Die SNB befürchtet, dass ein Zinsanstieg zu einem Rückgang der Immobilienpreise führen könnte. Eine Preiskorrektur wäre die einzige Anpassungsmöglichkeit, um die Anlagen für Investoren weiterhin attraktiv zu halten. Der Zinsanstieg in den Jahren 2022 und 2023 hatte bereits zu einem massiven Rückzug der Anleger aus den Immobilienfonds und damit zu einem raschen und deutlichen Rückgang der Agios geführt.

Noch vor wenigen Monaten rechneten Fachleute für Ende 2026 eher mit negativen Zinsen in der Schweiz. Inzwischen hat sich die Lage jedoch verändert. Auf internationaler Ebene ist es beispielsweise wahrscheinlich, dass die US-Notenbank Fed ihre Leitzinsen im Herbst anheben wird.

UBS kehrt klar an den Kapitalmarkt zurück

Da der Sommer für grosse Transaktionen wenig geeignet ist, wurde im August erwartungsgemäss nur eine neue Kapitalerhöhung angekündigt: Der UBS (CH) Property Fund – Direct Mixed Urban will 185 Millionen Franken aufnehmen.

Die Bedeutung der Ankündigung liegt vor allem darin, dass sie die Rückkehr der UBS-Immobilienfonds an den Kapitalmarkt bestätigt. In den vergangenen zwei Geschäftsjahren stand hauptsächlich die Restrukturierung des Portfolios nach der Integration der früheren Credit-Suisse-Fonds im Vordergrund.

Es handelt sich bereits um die dritte Kapitalmassnahme der Grossbank in diesem Jahr, nach der Kapitalerhöhung von UBS Foncipars, die im April 156 Millionen Franken einbrachte, und jener der Anlagestiftung UBS 4 Real Estate Switzerland, die im Mai 300 Millionen Franken aufnahm.

Trotz allem einige erfreuliche Ergebnisse seit Jahresbeginn

Trotz der Konsolidierung in den vergangenen Wochen weisen einige Fonds seit Jahresbeginn weiterhin eine erfreuliche Performance auf. Wie bereits seit mehreren Monaten gehört der Swiss Romande Property Fund dazu. Er erzielte eine Gesamtrendite von +9,4% bei einem Agio von 14,8%.

Der Fonds scheint nicht unter dem Weggang von Virginie Bordry gelitten zu haben.
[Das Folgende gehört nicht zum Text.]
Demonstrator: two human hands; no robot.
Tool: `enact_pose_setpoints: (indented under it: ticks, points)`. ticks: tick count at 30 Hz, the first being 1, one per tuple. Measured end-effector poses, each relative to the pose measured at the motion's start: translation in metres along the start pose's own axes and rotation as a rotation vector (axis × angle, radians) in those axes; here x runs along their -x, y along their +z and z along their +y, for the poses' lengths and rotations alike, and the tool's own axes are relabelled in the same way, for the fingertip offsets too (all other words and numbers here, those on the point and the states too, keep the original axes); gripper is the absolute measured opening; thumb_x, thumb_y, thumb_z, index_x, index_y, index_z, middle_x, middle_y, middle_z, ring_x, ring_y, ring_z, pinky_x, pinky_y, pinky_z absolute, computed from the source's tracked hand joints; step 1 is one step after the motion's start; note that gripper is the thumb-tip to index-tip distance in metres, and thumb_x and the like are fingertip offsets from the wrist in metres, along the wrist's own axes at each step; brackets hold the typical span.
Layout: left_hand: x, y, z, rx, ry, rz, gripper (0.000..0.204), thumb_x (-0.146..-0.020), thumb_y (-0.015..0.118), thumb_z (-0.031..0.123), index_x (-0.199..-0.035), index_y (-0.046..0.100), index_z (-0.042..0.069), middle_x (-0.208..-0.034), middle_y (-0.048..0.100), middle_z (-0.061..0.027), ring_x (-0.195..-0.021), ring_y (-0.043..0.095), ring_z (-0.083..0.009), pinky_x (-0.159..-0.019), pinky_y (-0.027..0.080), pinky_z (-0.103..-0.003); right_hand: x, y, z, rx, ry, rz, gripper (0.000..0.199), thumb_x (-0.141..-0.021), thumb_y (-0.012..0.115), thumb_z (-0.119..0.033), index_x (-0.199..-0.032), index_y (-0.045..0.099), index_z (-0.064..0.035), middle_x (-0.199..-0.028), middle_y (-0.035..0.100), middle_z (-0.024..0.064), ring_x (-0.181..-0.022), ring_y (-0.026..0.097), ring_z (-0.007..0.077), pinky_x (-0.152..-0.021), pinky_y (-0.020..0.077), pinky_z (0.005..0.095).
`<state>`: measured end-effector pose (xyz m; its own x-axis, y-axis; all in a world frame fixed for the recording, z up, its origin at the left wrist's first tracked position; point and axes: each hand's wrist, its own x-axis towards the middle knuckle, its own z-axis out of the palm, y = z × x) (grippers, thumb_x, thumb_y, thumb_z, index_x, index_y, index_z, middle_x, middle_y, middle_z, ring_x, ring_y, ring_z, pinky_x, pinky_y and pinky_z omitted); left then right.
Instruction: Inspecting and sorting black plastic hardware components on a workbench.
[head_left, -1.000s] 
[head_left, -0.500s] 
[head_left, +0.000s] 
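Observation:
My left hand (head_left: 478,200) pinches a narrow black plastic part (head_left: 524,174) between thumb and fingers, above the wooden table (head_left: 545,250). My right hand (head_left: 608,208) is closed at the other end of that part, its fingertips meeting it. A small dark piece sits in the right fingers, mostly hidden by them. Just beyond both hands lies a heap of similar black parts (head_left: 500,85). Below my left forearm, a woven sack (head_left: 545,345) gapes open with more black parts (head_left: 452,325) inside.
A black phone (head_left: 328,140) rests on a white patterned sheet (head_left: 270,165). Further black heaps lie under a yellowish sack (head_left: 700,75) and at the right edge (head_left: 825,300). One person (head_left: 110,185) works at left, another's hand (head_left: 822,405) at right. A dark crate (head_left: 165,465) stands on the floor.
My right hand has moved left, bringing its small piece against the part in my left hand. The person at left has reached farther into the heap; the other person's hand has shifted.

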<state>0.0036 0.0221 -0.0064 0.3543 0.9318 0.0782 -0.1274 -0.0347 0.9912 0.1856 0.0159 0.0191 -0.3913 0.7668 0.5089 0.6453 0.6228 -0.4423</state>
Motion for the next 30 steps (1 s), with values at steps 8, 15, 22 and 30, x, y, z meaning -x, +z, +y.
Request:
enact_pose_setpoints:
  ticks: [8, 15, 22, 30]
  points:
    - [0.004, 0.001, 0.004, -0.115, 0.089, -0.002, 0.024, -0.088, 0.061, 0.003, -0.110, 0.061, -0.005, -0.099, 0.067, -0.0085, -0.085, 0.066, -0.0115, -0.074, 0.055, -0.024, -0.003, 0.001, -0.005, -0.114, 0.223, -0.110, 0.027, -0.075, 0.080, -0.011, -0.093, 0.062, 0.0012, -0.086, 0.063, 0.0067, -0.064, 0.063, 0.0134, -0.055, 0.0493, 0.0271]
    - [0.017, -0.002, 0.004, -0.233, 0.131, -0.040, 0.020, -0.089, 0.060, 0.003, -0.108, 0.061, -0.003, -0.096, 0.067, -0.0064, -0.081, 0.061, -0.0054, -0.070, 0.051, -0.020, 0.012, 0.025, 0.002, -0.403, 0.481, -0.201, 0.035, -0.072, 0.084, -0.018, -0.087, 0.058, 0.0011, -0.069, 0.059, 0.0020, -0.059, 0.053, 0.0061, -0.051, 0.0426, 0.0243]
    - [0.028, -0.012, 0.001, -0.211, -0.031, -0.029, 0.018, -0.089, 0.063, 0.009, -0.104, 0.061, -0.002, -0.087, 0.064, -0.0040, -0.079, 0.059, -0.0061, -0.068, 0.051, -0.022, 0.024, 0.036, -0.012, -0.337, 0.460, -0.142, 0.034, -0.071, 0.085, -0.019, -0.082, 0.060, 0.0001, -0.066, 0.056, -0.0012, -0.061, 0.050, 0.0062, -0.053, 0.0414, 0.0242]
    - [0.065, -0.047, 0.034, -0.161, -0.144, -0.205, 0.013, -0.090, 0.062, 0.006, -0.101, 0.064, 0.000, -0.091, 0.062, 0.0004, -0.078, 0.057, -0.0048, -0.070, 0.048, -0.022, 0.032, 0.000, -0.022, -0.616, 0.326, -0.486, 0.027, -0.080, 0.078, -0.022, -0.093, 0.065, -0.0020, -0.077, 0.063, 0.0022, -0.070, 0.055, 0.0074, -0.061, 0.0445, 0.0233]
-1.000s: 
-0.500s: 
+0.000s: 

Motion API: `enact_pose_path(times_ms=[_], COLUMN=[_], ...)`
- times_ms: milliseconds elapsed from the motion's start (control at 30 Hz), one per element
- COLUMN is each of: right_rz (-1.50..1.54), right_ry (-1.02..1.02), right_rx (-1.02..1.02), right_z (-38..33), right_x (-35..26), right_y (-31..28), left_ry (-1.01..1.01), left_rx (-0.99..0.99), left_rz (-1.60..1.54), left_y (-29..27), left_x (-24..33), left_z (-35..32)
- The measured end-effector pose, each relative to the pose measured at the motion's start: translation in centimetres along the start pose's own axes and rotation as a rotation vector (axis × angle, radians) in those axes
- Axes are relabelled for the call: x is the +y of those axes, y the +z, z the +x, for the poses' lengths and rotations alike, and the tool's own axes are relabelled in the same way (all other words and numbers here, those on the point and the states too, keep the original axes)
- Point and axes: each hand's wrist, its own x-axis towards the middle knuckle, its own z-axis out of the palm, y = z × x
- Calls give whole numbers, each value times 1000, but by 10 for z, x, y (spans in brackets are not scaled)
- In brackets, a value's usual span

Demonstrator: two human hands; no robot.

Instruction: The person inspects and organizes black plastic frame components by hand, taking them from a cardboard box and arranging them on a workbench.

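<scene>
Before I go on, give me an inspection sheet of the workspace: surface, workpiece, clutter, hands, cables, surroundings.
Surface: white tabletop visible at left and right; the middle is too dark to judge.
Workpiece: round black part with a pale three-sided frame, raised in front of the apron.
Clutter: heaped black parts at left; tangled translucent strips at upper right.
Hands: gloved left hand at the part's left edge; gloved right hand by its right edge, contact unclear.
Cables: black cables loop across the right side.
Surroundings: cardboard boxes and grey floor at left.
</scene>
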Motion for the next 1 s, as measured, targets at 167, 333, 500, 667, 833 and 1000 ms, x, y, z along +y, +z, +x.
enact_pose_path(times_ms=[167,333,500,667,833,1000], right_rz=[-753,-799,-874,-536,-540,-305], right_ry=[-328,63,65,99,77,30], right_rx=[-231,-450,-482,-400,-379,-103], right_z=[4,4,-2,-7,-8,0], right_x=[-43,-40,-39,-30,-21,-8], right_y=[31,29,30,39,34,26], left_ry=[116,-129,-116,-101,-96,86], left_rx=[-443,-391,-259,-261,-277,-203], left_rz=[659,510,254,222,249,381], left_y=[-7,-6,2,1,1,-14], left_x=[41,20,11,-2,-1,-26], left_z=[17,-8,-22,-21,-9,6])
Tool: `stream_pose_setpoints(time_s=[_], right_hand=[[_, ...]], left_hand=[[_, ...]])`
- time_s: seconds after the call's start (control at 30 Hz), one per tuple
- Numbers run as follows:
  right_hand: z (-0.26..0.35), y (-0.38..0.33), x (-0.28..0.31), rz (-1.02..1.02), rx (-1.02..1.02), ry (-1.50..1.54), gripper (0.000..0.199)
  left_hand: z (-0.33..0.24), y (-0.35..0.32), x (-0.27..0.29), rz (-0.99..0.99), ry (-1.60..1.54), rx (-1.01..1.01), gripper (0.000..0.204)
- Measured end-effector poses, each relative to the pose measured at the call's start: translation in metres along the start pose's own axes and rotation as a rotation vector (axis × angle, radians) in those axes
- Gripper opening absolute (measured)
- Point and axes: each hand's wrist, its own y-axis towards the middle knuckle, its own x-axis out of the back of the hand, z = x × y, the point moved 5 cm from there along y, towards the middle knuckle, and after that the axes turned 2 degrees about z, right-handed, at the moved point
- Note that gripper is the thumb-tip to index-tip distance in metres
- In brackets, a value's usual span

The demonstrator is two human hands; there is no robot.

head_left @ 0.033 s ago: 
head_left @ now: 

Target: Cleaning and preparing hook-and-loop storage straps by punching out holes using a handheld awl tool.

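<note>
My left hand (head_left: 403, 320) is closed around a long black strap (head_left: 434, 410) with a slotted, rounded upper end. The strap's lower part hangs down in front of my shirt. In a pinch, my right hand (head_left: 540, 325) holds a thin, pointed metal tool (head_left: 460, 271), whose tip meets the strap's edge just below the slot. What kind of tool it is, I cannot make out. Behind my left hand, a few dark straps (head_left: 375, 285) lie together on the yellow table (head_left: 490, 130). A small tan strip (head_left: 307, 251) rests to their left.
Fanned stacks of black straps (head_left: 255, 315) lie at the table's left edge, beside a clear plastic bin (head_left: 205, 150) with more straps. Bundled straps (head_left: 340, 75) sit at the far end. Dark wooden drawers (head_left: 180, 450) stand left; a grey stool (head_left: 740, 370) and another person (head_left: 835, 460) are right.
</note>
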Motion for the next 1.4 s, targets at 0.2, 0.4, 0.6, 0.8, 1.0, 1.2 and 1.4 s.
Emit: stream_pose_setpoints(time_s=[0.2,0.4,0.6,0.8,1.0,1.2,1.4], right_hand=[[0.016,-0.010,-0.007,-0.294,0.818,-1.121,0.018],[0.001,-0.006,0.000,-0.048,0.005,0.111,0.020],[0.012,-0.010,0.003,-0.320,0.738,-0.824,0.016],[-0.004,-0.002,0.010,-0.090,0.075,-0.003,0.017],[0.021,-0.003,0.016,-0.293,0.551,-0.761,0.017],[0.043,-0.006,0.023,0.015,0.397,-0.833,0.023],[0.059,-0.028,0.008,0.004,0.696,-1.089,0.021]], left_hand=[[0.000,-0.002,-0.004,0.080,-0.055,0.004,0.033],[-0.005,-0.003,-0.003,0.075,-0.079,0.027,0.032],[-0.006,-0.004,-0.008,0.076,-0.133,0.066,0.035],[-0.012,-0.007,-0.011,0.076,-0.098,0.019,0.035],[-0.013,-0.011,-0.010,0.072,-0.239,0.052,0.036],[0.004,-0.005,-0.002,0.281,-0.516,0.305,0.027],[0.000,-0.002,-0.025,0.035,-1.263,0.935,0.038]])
Die ehemalige CEO von JSS Real Estate Management SA, die den Fonds verwaltet, wurde durch Samuel Egger ersetzt.

Die beste Performance seit Jahresbeginn weist inzwischen jedoch Sustainable Real Estate auf: +11,6% bei einem Agio von 7,1% (5,6% Ende Juli). Der Fonds ist allerdings wenig liquide. Seine Börsenkapitalisierung liegt unter 400 Millionen Franken, weshalb bereits eine geringe Anzahl von Transaktionen den Kurs deutlich bewegen kann.

Auf dem dritten Platz folgt mit dem Streetbox Real Estate Fund (+7,3%) ein weiteres kleineres Anlagegefäss. Der Fonds gehört allerdings zu den Favoriten der Anleger und weist mit 59,4% das höchste Agio aller kotierten Immobilienfonds auf.

Nur noch zwei Fonds mit einem Agio von mehr als 50%

Nur noch zwei Fonds weisen ein Agio von mehr als 50% auf: der bereits erwähnte Streetbox Real Estate Fund, gefolgt von Swisscanto RE IFCA (57,6%). Ende Juni waren es noch sechs gewesen. Alle anderen Fonds verzeichneten in den vergangenen Wochen Korrekturen.

Dazu gehört UBS Direct Residential, der seit Jahresbeginn einen Rückgang von –7,1% aufweist, einen der stärksten unter den kotierten Immobilienfonds. Gleichzeitig sank das Agio deutlich auf 47,7% (55,6 % Ende Juli).

Bei den negativen Zahlen fällt zudem auf, dass mittlerweile sechs Fonds mit einem Disagio gehandelt werden, das in den meisten Fällen allerdings gering ist. Vor allem aber weisen rund zwei Drittel der kotierten Fonds seit Jahresbeginn eine negative Performance auf. Teilweise fällt diese deutlich aus, wie das bereits erwähnte Beispiel von UBS Direct Residential zeigt.

Die schwächste Performance seit Jahresbeginn verzeichnet jedoch Patrimonium Swiss Real Estate mit –7,3% bei einem Agio von 18,9%.

Ebenfalls zu erwähnen sind Pure Swiss Opportunity mit –5% und einem daraus resultierenden Disagio von –7% (dem höchsten im gesamten Universum der kotierten Immobilienfonds) sowie Edmond de Rothschild Real Estate SICAV mit –5,8%. Letzterer steht kurz vor dem Abschluss einer umfangreichen Kapitalerhöhung über 413 Millionen Franken. Nach Aufnahme des Kapitals dürfte der Fonds gemessen an der Börsenkapitalisierung zum drittgrössten Immobilienfonds der Schweiz aufsteigen.

Abschliessend ist festzuhalten, dass der in den vergangenen Wochen beobachtete Rückgang bei zahlreichen Fonds in etwa den jüngsten Dividendenausschüttungen entspricht.